_TASK OBJECTIVE_.
Going down the data below, set down exactly the line with "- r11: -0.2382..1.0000" and each line after it through the line with "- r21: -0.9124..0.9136"; no other lines.

_PROVIDED MATERIAL_.
========================================

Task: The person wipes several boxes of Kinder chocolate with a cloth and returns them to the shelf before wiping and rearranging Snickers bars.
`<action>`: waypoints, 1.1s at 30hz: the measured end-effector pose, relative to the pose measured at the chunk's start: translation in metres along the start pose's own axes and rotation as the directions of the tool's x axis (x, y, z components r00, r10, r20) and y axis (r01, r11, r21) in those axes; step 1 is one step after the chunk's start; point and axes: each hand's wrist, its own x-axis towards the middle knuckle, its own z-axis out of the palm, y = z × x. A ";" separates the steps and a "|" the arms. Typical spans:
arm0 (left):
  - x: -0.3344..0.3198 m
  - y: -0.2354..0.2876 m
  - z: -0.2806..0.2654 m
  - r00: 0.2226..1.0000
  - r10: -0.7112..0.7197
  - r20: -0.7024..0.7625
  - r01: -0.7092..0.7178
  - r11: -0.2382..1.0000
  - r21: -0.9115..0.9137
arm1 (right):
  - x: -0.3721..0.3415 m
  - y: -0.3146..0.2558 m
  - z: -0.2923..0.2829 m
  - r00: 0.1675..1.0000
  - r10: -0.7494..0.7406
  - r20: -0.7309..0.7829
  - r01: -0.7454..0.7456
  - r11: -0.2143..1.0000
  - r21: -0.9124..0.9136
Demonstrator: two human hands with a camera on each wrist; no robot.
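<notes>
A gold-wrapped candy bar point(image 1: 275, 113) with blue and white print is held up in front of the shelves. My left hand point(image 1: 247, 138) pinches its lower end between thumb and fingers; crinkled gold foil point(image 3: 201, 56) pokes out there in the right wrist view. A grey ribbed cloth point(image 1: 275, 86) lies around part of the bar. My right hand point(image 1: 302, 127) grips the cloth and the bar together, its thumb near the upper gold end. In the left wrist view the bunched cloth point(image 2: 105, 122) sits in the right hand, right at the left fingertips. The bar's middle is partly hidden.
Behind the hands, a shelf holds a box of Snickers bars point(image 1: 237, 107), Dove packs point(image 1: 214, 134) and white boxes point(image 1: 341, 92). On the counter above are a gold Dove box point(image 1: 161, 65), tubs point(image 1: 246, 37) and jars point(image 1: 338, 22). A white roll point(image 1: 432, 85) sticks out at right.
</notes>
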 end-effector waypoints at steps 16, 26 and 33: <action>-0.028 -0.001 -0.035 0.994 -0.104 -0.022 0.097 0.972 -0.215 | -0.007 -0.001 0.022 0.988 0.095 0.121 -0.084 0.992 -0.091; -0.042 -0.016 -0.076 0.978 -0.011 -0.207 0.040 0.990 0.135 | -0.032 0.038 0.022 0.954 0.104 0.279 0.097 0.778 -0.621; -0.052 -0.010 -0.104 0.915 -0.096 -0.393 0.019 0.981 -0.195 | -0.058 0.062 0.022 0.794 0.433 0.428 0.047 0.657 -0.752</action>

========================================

_WRITTEN ANSWER_.
  - r11: -0.2382..1.0000
  - r21: -0.9115..0.9137
arm1 (right):
  - x: -0.3721..0.3415 m
  - y: -0.3146..0.2558 m
  - z: -0.2923..0.2829 m
  - r00: 0.1675..1.0000
  - r10: -0.7494..0.7406
  - r20: -0.7309..0.7829
  - r01: -0.7454..0.7456
  - r11: -0.2143..1.0000
  - r21: -0.9124..0.9136

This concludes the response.